ACTIVITY
Repeat the entries exactly as they stand.
- Opening Delimiter -
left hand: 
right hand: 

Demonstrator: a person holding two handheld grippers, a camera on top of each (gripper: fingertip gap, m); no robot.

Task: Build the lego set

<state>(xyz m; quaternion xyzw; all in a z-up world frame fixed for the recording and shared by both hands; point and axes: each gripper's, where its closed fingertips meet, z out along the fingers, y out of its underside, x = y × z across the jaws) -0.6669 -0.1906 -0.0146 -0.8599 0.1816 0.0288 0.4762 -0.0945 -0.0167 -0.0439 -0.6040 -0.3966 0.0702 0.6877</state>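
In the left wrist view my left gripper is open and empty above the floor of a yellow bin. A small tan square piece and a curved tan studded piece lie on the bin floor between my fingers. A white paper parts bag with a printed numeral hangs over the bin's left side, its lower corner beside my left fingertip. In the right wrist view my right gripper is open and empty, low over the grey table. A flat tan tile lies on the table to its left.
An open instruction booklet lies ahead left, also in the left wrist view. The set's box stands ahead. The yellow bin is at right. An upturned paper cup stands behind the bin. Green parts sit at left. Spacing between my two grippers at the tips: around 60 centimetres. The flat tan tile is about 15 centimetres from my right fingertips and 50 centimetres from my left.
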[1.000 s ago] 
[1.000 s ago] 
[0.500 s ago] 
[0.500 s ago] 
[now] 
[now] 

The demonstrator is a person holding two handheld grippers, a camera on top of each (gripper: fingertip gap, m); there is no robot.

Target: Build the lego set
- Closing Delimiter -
YOUR SOLUTION
left hand: 
right hand: 

Demonstrator: a person holding two handheld grippers, a camera on top of each (gripper: fingertip gap, m); no robot.

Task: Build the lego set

<state>(xyz m; quaternion xyzw; all in a z-up world frame fixed for the recording and shared by both hands; point and axes: each gripper's, where its closed fingertips meet, z out along the fingers, y out of its underside, x = y × z across the jaws) -0.6669 -0.1906 -0.0146 -0.8599 0.1816 0.0288 0.4762 -0.0945 -0.0167 -0.0439 -0.6040 -0.3966 0.0702 0.6877</state>
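In the left wrist view my left gripper is open and empty above the floor of a yellow bin. A small tan square piece and a curved tan studded piece lie on the bin floor between my fingers. A white paper parts bag with a printed numeral hangs over the bin's left side, its lower corner beside my left fingertip. In the right wrist view my right gripper is open and empty, low over the grey table. A flat tan tile lies on the table to its left.
An open instruction booklet lies ahead left, also in the left wrist view. The set's box stands ahead. The yellow bin is at right. An upturned paper cup stands behind the bin. Green parts sit at left. Spacing between my two grippers at the tips: around 60 centimetres. The flat tan tile is about 15 centimetres from my right fingertips and 50 centimetres from my left.
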[1.000 s ago] 
[1.000 s ago] 
[0.500 s ago] 
[0.500 s ago] 
[now] 
[now] 

The demonstrator is a person holding two handheld grippers, a camera on top of each (gripper: fingertip gap, m); there is no robot.

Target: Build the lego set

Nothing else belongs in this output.